--- DATA FOR ANALYSIS Enclosed Below ---

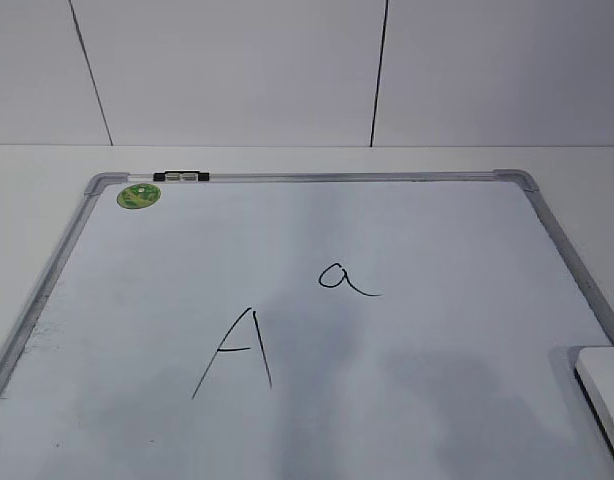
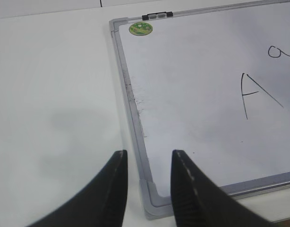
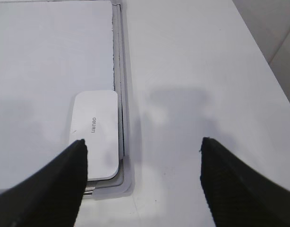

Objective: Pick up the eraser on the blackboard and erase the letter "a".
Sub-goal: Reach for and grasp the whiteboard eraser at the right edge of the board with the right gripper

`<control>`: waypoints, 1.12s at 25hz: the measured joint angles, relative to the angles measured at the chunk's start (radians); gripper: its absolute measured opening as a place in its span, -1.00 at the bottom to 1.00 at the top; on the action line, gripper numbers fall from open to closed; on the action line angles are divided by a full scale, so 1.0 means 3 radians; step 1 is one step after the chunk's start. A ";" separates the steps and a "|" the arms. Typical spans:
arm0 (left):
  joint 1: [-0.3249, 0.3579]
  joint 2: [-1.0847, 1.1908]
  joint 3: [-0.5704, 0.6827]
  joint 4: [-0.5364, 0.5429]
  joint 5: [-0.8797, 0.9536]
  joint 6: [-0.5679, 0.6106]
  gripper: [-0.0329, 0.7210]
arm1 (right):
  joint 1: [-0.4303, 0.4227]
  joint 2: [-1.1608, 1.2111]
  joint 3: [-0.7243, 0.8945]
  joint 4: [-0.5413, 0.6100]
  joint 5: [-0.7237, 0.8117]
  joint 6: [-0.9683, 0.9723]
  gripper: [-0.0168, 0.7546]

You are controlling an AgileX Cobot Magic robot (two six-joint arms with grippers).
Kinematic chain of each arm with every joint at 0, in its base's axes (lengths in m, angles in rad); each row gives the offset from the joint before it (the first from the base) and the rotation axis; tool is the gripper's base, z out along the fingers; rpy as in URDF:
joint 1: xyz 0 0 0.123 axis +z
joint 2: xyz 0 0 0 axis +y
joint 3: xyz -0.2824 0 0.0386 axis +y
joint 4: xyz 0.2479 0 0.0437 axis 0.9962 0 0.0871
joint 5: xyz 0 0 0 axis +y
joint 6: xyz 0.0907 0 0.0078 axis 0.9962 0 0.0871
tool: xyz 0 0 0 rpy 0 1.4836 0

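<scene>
The blackboard [image 1: 437, 240] is a white board with a silver frame lying flat on the table. The small cursive letter "a" [image 1: 342, 278] is near its middle; part of it shows at the right edge of the left wrist view [image 2: 281, 52]. The white eraser [image 3: 96, 135] lies on the board's near right corner, and shows at the right edge of the exterior view [image 1: 605, 392]. My right gripper [image 3: 142, 146] is open and empty, above the board's frame, with the eraser by its left finger. My left gripper [image 2: 147, 158] is open and empty above the board's near left corner.
A larger capital "A" [image 1: 237, 352] is drawn left of the small letter. A round green sticker [image 1: 138, 195] and a black clip [image 1: 182, 177] sit at the board's far left corner. White table [image 3: 197, 71] surrounds the board; a white wall [image 1: 237, 70] stands behind.
</scene>
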 joint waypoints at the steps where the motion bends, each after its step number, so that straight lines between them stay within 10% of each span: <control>1: 0.0000 0.0000 0.0000 0.0000 0.0000 0.0000 -0.29 | 0.0000 0.0000 0.0000 0.0000 0.0000 0.0000 0.58; 28: 0.0000 0.0000 0.0000 0.0000 0.0000 0.0000 -0.29 | 0.0000 0.0000 0.0000 0.0000 0.0000 0.0000 0.58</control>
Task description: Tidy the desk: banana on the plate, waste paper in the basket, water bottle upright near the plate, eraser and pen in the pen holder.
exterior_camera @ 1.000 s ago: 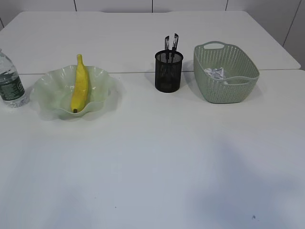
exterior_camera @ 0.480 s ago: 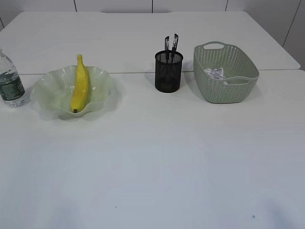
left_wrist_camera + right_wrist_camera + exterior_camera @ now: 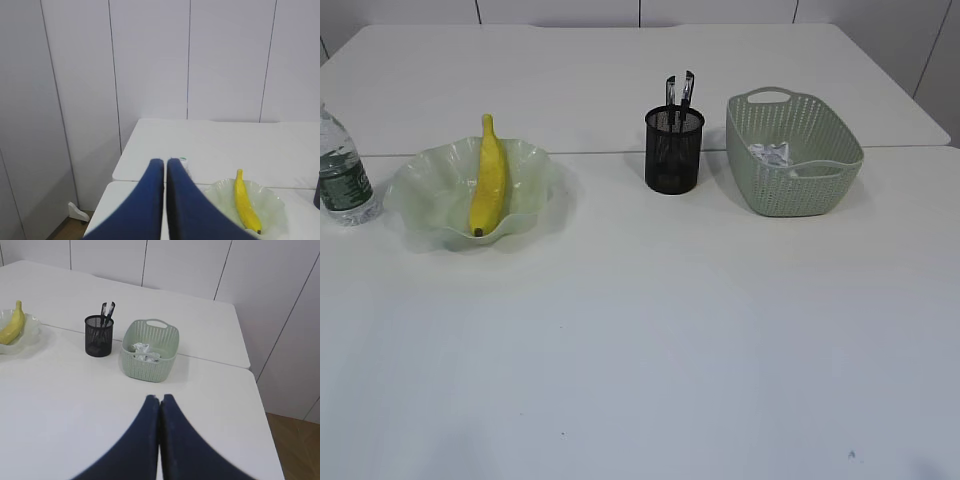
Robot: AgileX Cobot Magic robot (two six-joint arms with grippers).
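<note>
from where i sit the job looks all but finished. the banana [image 3: 487, 180] lies lengthwise in the plate [image 3: 425, 185], dark tip toward me. the water bottle [image 3: 340, 170] stands upright just beside the plate's left rim, partly cut off by the edge of the exterior view. the waste paper [image 3: 773, 155] sits inside the basket [image 3: 800, 190] at the right of the tabletop [image 3: 640, 340]. two pens [image 3: 678, 92] stick up out of the pen holder [image 3: 673, 150], which stands between plate and basket. the one thing i cannot confirm is the eraser: i see it nowhere on the tabletop, so i judge it is down inside the mesh cup, but the mesh hides it.

both arms are pulled back and out of the exterior view. the left gripper [image 3: 165, 161] has its jaws pressed together on nothing, looking out over the plate from above. the right gripper [image 3: 159, 399] is the same, jaws together and empty, facing the basket and holder from well back. i see nothing left to pick up.
</note>
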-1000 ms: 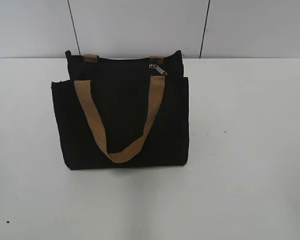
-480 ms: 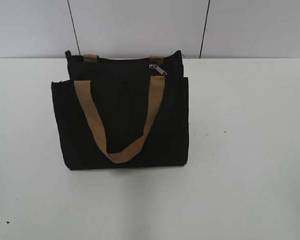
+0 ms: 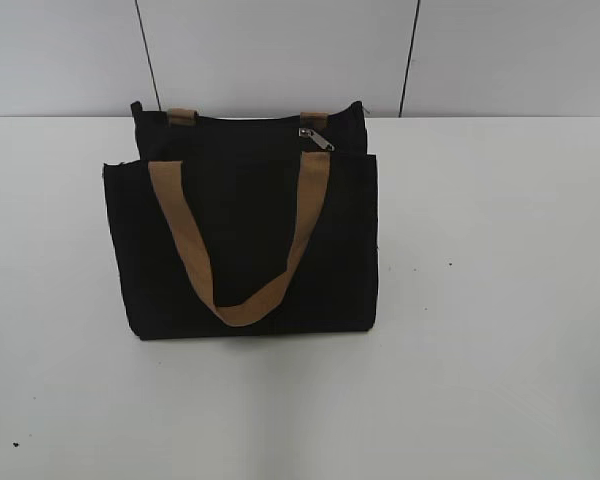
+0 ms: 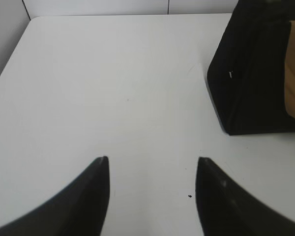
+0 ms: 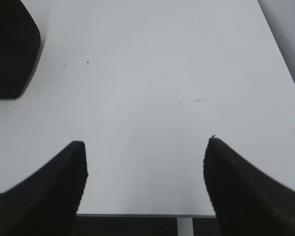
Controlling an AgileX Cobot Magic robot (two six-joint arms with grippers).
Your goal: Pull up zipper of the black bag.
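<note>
The zipper (image 3: 316, 138), a small silver pull tab, lies at the top edge of the black bag (image 3: 240, 240), toward the bag's right end and just beside the upper end of the near tan handle (image 3: 235, 250), which loops down across the front panel. A second tan handle (image 3: 183, 116) shows only as short stubs at the far top edge. The bag's mouth faces away from the camera, so nothing of its inside can be made out. The bag lies on a white table (image 3: 500, 300) toward the back, in front of a pale wall. Neither arm appears in the exterior view. In the left wrist view the left gripper (image 4: 151, 169) has its fingers spread wide over bare tabletop and holds nothing, with the bag's corner off to its right and well apart. The right gripper (image 5: 145, 150) is likewise spread wide and empty near the table's front edge, the bag's corner far off at upper left.
</note>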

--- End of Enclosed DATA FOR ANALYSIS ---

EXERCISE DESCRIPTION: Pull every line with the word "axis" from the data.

EXPECTED OUTPUT:
Kinematic chain of each arm with every joint at 0, in its base's axes (lengths in m, angles in rad); each row gives the offset from the joint before it (the first from the base) and the rotation axis; tool is the gripper's base, z out along the fingers; rpy as in URDF:
joint 1: xyz 0 0 0.123 axis +z
joint 2: xyz 0 0 0 axis +y
joint 3: xyz -0.2824 0 0.0386 axis +y
joint 4: xyz 0.2479 0 0.0437 axis 0.9962 0 0.0871
joint 5: xyz 0 0 0 axis +y
joint 6: xyz 0.0907 0 0.0078 axis 0.9962 0 0.0871

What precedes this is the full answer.